Modern liberal judges’ application of customary international law is a complete aberration from the Founders’ understanding of the law of nations. Today on Home School Heartbeat, Michael Farris discusses two principal differences.
Michael Farris:
Legal authorities who claim that unratified treaties such as the UN Convention on the Rights of the Child should be binding on the United States base their claims on the concept of the law of nations. Article I, Section 8 of the Constitution gives Congress the power to “define and punish Piracies and Felonies committed on the high Seas, and Offences against the Law of Nations.”

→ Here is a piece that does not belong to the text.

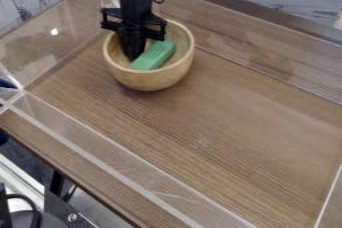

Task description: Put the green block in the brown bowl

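The black gripper (130, 49) is clenched down inside the round light-brown wooden bowl (148, 70), its tips too dark to make out, and the flat matte-green rectangular block (155, 55) lies in there, toward three o'clock!
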You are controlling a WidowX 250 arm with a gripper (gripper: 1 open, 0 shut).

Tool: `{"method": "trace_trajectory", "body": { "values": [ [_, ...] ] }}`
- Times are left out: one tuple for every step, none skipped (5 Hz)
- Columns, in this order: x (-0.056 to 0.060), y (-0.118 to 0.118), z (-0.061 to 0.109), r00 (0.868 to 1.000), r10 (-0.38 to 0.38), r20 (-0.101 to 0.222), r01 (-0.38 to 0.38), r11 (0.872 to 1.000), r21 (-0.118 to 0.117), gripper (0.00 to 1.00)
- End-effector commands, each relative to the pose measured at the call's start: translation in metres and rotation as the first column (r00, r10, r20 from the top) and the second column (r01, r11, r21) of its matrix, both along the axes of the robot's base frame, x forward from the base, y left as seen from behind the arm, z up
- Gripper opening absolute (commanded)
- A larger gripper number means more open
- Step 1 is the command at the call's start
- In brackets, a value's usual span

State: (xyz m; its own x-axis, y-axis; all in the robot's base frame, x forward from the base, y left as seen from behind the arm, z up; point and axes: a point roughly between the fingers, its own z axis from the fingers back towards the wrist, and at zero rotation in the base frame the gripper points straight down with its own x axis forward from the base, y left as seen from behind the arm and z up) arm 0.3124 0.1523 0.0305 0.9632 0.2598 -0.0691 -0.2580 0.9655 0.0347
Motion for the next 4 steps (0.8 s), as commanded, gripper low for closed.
{"method": "trace_trajectory", "body": {
  "values": [
    [0.010,0.003,0.007,1.000,-0.006,0.029,0.005,1.000,0.018,0.00],
    [0.013,-0.002,0.007,0.999,-0.021,0.029,0.020,1.000,0.012,0.00],
    [0.016,-0.008,0.007,0.999,-0.036,0.028,0.036,0.999,0.005,0.00],
    [0.018,-0.013,0.007,0.998,-0.050,0.028,0.051,0.999,-0.002,0.00]
  ]
}}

The Founders’ view of the law of nations was different in two principal ways from the postmodern view that has emerged today. First, the law of nations was primarily based on a Christian perspective of natural law rather than a positivist understanding. This body of rules depended on the fundamental principles of the universe. Today, however, legal scholars are attempting to interpret the law of nations as the positive laws that nations and bodies such as the UN establish to govern themselves.

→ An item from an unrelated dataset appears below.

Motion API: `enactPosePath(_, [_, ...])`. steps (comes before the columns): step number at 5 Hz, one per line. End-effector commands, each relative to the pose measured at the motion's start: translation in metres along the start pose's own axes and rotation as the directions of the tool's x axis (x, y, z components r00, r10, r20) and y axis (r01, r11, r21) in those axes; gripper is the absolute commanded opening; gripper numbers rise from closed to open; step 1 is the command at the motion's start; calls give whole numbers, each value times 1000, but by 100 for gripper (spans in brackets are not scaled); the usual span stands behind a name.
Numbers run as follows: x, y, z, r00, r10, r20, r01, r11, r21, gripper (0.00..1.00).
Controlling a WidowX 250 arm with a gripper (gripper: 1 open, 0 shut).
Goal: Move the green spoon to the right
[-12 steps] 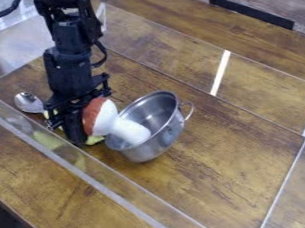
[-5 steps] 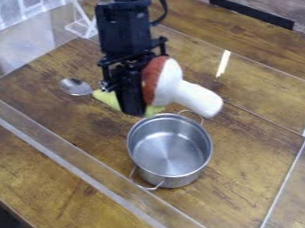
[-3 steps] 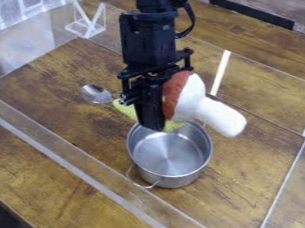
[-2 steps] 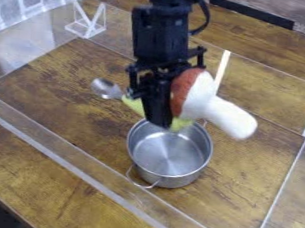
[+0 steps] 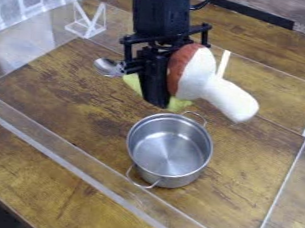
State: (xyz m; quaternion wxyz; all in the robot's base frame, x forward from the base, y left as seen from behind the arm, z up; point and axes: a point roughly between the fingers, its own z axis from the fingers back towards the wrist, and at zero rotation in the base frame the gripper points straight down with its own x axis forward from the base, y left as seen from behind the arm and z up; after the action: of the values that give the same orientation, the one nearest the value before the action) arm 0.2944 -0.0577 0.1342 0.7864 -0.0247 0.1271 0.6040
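The end effector [image 5: 154,89] is clenched on the green spoon [image 5: 124,75], which is carried in the air just above and behind the steel pot [image 5: 169,150]. Its silver bowl juts out to the left of the fingers, and its yellow-green handle shows below them, partly hidden. The red-capped mushroom toy [image 5: 209,84] appears to be caught up alongside the spoon; whether it is pinched or merely pressed against the fingers cannot be told.

The step in hand is judged to be the carry to the right. It would be done well if the spoon were kept high enough to clear the pot's rim, taken past the pot's right side, and lowered onto bare tabletop [image 5: 251,175] before the grip is let go. The spoon should be set down flat, so that it neither rolls nor drops into the pot.
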Motion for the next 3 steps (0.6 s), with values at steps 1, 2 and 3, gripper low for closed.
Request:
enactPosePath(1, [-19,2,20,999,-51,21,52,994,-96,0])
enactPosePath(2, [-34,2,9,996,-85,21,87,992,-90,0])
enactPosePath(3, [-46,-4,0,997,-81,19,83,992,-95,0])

Second, for the Founders, the law of nations was limited to international affairs, having no application to how a government treats its own citizens. This, too, is changing through modern legal trends. The Supreme Court is using international sources to guide its decisions. A well-known example is the Court’s decision in Lawrence v. Texas, when it used international law to interpret the U.S. Constitution and “discovered” a new constitutional right to engage in homosexual conduct.
Tomorrow we’ll look at the potential disaster for families that lies in the potential application of the law of nations. I’m Mike Farris.